21 Settembre 2021 - Ultimo aggiornamento il: 21 Settembre 2021 alle 18:53:00

Provincia di Taranto

Crispiano, “Imu sui terreni. Che disastro”

Sull’argomento interviene in maniera critica Vito Paciulli, assessore al Bilancio, alle Finanze e ai Tributi del Comune


CRISPIANO – “Imu sui terreni agricoli, che disastro.

Il governo Renzi dimostra, ancora una volta, l’enorme differenza tra i tanti annunci di cose belle da fare e i pessimi risultati concreti, e soprattutto la totale incapacità di comprendere le reali esigenze del Paese.

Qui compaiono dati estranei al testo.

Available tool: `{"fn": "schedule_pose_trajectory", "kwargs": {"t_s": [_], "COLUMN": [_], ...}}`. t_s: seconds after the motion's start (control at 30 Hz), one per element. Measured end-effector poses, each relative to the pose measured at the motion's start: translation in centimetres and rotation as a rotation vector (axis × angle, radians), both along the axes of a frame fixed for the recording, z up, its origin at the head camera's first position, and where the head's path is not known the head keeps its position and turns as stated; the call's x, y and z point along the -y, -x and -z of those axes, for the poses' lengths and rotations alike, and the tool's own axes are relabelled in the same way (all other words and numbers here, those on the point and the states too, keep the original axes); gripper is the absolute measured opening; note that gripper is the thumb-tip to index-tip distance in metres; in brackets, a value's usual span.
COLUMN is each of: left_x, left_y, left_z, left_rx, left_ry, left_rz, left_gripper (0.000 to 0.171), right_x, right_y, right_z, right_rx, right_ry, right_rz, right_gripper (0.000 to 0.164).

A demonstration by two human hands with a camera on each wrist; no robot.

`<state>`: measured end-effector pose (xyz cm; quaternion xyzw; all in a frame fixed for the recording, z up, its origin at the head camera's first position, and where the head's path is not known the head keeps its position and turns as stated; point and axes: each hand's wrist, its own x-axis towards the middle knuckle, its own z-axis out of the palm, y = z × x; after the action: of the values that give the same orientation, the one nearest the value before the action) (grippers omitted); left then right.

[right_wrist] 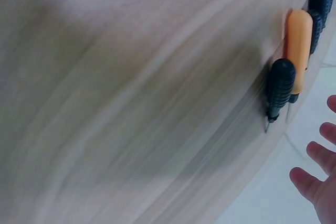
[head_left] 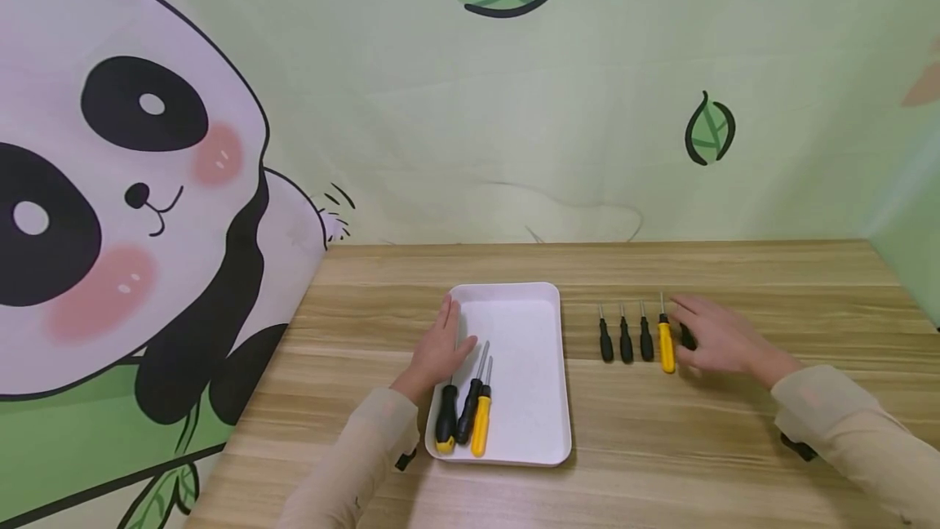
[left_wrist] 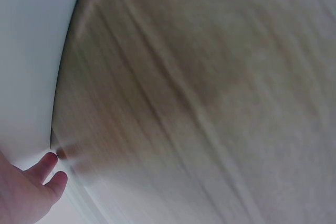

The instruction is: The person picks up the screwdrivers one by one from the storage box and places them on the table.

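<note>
A white tray [head_left: 525, 398] holds a large black-and-yellow screwdriver [head_left: 446, 419], a black screwdriver [head_left: 468, 412] and a yellow screwdriver [head_left: 481, 423]. At the tray's left rim lies my left hand [head_left: 438, 347], its fingers along the edge and its thumb toward the inside. To the right, three black screwdrivers [head_left: 626, 341] and a yellow-handled screwdriver [head_left: 666, 345] form a row, tips pointing away. My right hand [head_left: 716, 337] is over the row's right end, partly hiding another black screwdriver [right_wrist: 281, 83]. Its fingers [right_wrist: 304, 182] are spread beside that screwdriver in the right wrist view.
Everything lies on a wood-grain table [head_left: 617, 464]. Behind it hangs a pale green backdrop [head_left: 587, 145] with leaves and a large cartoon panda [head_left: 169, 211] on the left.
</note>
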<state>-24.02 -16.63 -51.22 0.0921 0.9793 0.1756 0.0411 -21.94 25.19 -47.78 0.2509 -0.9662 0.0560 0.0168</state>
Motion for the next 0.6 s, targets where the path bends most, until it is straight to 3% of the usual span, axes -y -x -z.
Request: {"fn": "schedule_pose_trajectory", "kwargs": {"t_s": [0.6], "left_x": [-0.1], "left_y": [0.0], "left_z": [-0.1], "left_rx": [0.006], "left_ry": [-0.008], "left_rz": [-0.005], "left_gripper": [0.073], "right_x": [2.9], "right_y": [-0.4], "right_z": [-0.7], "right_rx": [-0.209], "right_ry": [0.025], "right_rz": [-0.129], "right_gripper": [0.057]}}
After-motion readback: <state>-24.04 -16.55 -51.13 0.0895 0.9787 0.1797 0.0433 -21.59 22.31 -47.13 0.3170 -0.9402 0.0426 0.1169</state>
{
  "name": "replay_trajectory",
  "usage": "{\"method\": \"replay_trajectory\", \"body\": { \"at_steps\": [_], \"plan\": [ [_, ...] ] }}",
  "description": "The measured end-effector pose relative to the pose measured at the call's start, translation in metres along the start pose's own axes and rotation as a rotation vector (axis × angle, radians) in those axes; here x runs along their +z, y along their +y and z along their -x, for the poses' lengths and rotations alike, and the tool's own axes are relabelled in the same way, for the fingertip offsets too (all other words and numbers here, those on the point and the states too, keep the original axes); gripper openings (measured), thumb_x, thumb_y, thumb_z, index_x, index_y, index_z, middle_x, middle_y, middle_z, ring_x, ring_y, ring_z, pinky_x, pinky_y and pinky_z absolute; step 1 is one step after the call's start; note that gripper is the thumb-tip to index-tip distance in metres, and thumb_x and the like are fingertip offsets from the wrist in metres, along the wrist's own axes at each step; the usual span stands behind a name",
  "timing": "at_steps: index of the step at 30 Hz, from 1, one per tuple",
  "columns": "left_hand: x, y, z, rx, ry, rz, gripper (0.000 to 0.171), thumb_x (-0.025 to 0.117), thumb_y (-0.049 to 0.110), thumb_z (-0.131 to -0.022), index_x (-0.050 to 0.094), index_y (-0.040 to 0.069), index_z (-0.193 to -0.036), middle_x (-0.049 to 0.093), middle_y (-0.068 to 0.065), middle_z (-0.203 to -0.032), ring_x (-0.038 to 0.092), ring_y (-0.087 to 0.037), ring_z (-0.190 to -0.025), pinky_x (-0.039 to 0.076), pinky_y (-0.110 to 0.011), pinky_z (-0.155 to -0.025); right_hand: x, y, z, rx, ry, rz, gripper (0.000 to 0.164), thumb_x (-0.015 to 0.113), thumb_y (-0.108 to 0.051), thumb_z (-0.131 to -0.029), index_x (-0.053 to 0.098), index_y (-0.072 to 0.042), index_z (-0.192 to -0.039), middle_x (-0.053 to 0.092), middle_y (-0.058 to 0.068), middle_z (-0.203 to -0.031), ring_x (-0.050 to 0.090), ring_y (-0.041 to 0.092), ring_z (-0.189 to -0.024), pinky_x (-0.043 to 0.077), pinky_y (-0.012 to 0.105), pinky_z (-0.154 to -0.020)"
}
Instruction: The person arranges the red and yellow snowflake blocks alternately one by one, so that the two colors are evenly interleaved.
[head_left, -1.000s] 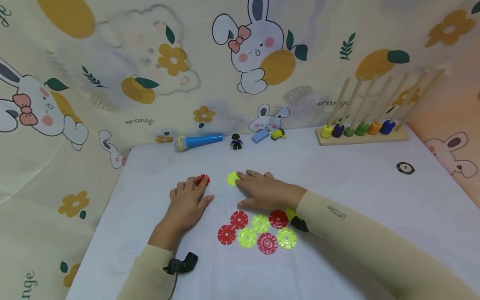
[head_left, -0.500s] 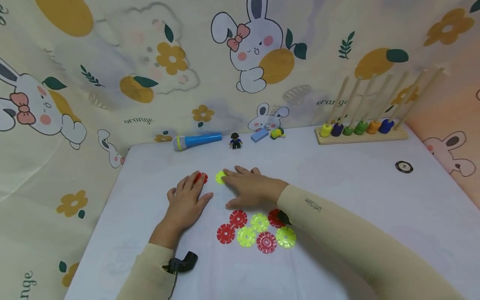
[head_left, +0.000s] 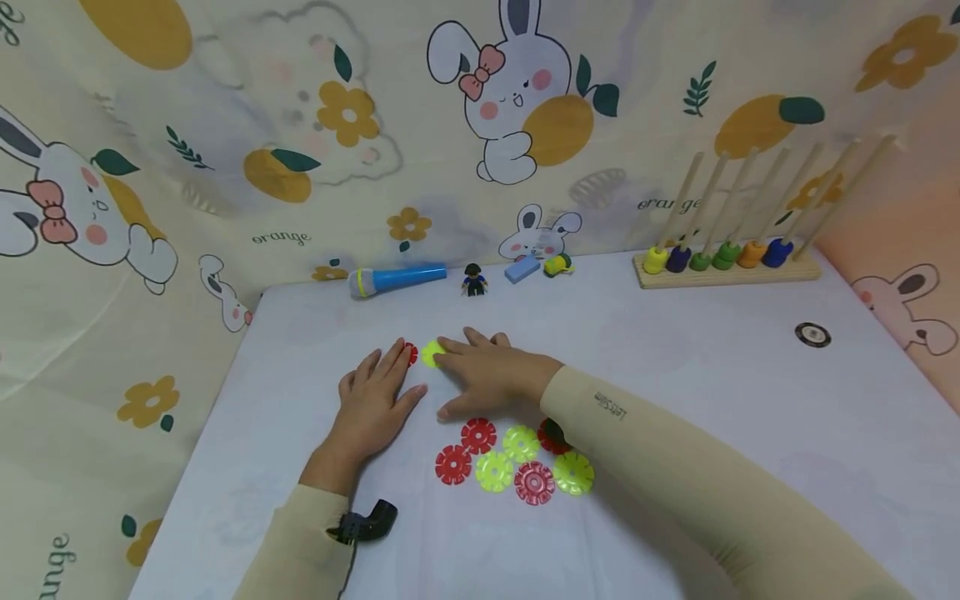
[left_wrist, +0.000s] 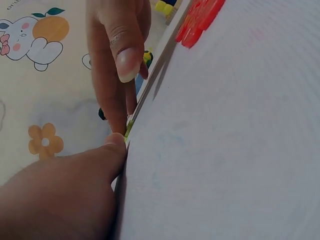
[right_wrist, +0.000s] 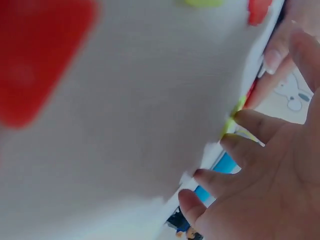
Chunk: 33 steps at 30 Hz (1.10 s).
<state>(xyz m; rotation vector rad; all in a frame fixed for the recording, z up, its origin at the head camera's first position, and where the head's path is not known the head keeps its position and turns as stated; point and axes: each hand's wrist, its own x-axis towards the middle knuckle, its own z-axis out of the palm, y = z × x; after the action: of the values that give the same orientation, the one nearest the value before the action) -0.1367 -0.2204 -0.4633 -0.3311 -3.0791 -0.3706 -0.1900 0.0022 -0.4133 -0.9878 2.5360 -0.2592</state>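
My left hand (head_left: pixel 373 408) lies flat with its fingertips on a red notched disc (head_left: pixel 413 354), which they partly cover. Close to its right, a yellow-green notched disc (head_left: pixel 431 354) sits under the fingertips of my right hand (head_left: pixel 491 375); the fingers are straight and spread. In the right wrist view those fingertips touch the edge of the yellow-green disc (right_wrist: pixel 229 120). Nearer me on the white table lies a cluster of several red discs (head_left: pixel 453 464) and yellow-green discs (head_left: pixel 494 472). One red disc of the cluster is partly hidden by my right wrist.
Along the back edge lie a blue toy microphone (head_left: pixel 397 279), a small toy figure (head_left: pixel 474 281), a blue block (head_left: pixel 522 268) and a yellow-green toy (head_left: pixel 558 266). A wooden peg rack (head_left: pixel 727 273) with coloured beads stands back right, and a black-and-white round chip (head_left: pixel 813 335) lies before it.
My right hand has slid the yellow-green disc leftward, close to the red disc. The left fingers have straightened and stay on the red disc.
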Motion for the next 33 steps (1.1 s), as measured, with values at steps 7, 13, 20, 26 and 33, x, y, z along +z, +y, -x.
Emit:
{"method": "replay_trajectory", "body": {
  "at_steps": [7,13,20,26,33],
  "plan": [
    [0.000,0.000,0.000,-0.008,0.001,-0.005,0.078,0.043,0.065,-0.091,0.021,0.025,-0.154,0.012,0.004,-0.159,0.010,-0.032,-0.142,0.010,-0.061,-0.103,0.001,-0.011,0.002,-0.020,0.045,0.061,0.099,0.053,-0.081,-0.071,0.025,-0.032,-0.152,0.016,0.003,-0.158,0.008,0.031,-0.143,0.015,0.061,-0.106],
    [-0.001,0.000,-0.001,-0.004,-0.002,-0.005,0.078,0.041,0.065,-0.092,0.020,0.024,-0.154,0.012,0.004,-0.159,0.009,-0.033,-0.142,0.009,-0.062,-0.103,0.000,-0.017,0.001,-0.042,0.037,0.095,0.099,0.048,-0.084,-0.072,0.031,-0.026,-0.151,0.017,0.002,-0.158,0.009,0.028,-0.143,0.014,0.058,-0.107],
    [-0.002,0.002,0.000,-0.006,-0.005,-0.002,0.078,0.044,0.063,-0.091,0.021,0.024,-0.154,0.012,0.003,-0.159,0.010,-0.034,-0.142,0.010,-0.061,-0.103,-0.003,-0.016,-0.002,-0.062,0.008,0.028,0.104,0.050,-0.083,-0.071,0.026,-0.023,-0.153,0.018,-0.001,-0.158,0.010,0.023,-0.144,0.015,0.059,-0.107],
    [-0.003,0.002,0.000,-0.002,0.000,-0.006,0.076,0.044,0.062,-0.092,0.021,0.024,-0.154,0.012,0.004,-0.159,0.010,-0.033,-0.141,0.010,-0.061,-0.103,-0.001,-0.012,-0.006,-0.071,0.009,0.013,0.106,0.047,-0.086,-0.069,0.024,-0.025,-0.153,0.016,-0.003,-0.158,0.008,0.023,-0.144,0.016,0.059,-0.107],
    [-0.001,0.001,0.000,-0.015,-0.008,-0.011,0.078,0.042,0.066,-0.091,0.020,0.026,-0.154,0.012,0.006,-0.159,0.009,-0.032,-0.142,0.010,-0.061,-0.103,0.000,-0.011,-0.007,-0.046,0.002,0.029,0.105,0.042,-0.088,-0.069,0.024,-0.028,-0.153,0.009,-0.002,-0.159,0.003,0.028,-0.144,0.012,0.061,-0.107]
  ]
}}
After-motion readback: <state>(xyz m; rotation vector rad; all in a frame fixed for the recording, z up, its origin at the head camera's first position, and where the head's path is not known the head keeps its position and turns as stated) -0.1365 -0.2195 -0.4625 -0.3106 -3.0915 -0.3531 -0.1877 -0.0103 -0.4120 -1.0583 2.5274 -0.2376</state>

Riguardo al Fisco aveva annunciato semplificazioni ed un diverso rapporto con i contribuenti, in realtà assistiamo ad una totale mancanza di rispetto per i cittadini/contribuenti”. Così Vito Paciulli, assessore al Bilancio, Finanze e Tributi del Comune di Crispiano.

L’amministratore comunale di Crispiano analizza come è stata gestita la questione Imu sui terreni montani.

“Tutto nasce  con il D.L. del 24/04/2014 con cui si stabilisce di finanziare i famigerati 80 euro da assegnare a chi già lavora, facendo pagare, tra l’alto, l’IMU sui terreni in zona montana fin ad oggi esentati – dice Paciulli- il tutto era legato ad un decreto ministeriale da emettere per individuare concretamente i terreni oggetto di pagamento. Passano diversi mesi e il 28/11/2014 il Governo si ricorda di emettere questo decreto con un criterio che tiene conto dell’altitudine non dei terreni ma della Casa comunale! Immancabile ricorso al Tar che sospende il provvedimento e immancabile proroga del versamento dal 16/12/2014 al 26/01/2015 con l’impegno di rivedere i criteri di individuazione dei terreni imponibili. Nel frattempo il 21/01/2015 il TAR non conferma la sospensiva quindi il 26/01/2015 si sarebbe dovuta pagare l’Imu. Il Governo il 23/01/2015, 3 giorni prima della scadenza, rivede i criteri di tassazione e concede una nuova proroga al 10/02/2015. Insomma un continuo rincorrersi di scadenze, proroghe e decreti! Ma il risultato finale qual’è? Che sui terreni ricadenti in Comuni parzialmente montani secondo la classificazione Istat, l’Imu va pagata da tutti, tranne che dai coltivatori diretti e gli imprenditori agricoli. Ma spesso si tratta di piccoli terreni incolti e improduttivi magari ereditati da chi agricoltore non è”.

Per l’assessore Paciulli, quindi, i contribuenti di Crispiano, Martina Franca, Massafra, Laterza, considerati Comuni parzialmente montani, devono pagare questa imposta entro il 10/02/2015.

“Il Consiglio Comunale di Crispiano il 22 gennaio 2015, all’unanimità ha adottato una delibera in cui chiede al Governo l’annullamento dell’imposta- afferma- invitando a valutare l’opportunità di reperire le entrate derivanti dall’Imu terreni attraverso una manovra di effettivo ed incisivo taglio in settori diversi (es. trattamenti pensionistici di importo elevato). Inoltre chiede il coinvolgimento fattivo di tutti i parlamentari pugliesi ad adoperarsi in tal senso. La cosa da sottolineare ancora una volta e che il Governo combina disastri ma la faccia la fa mettere agli Amministratori locali, a contatto con i cittadini/contribuenti, che di fatto sono costretti a subire tali decisioni senza nessuna possibilità di intervento autonomo”.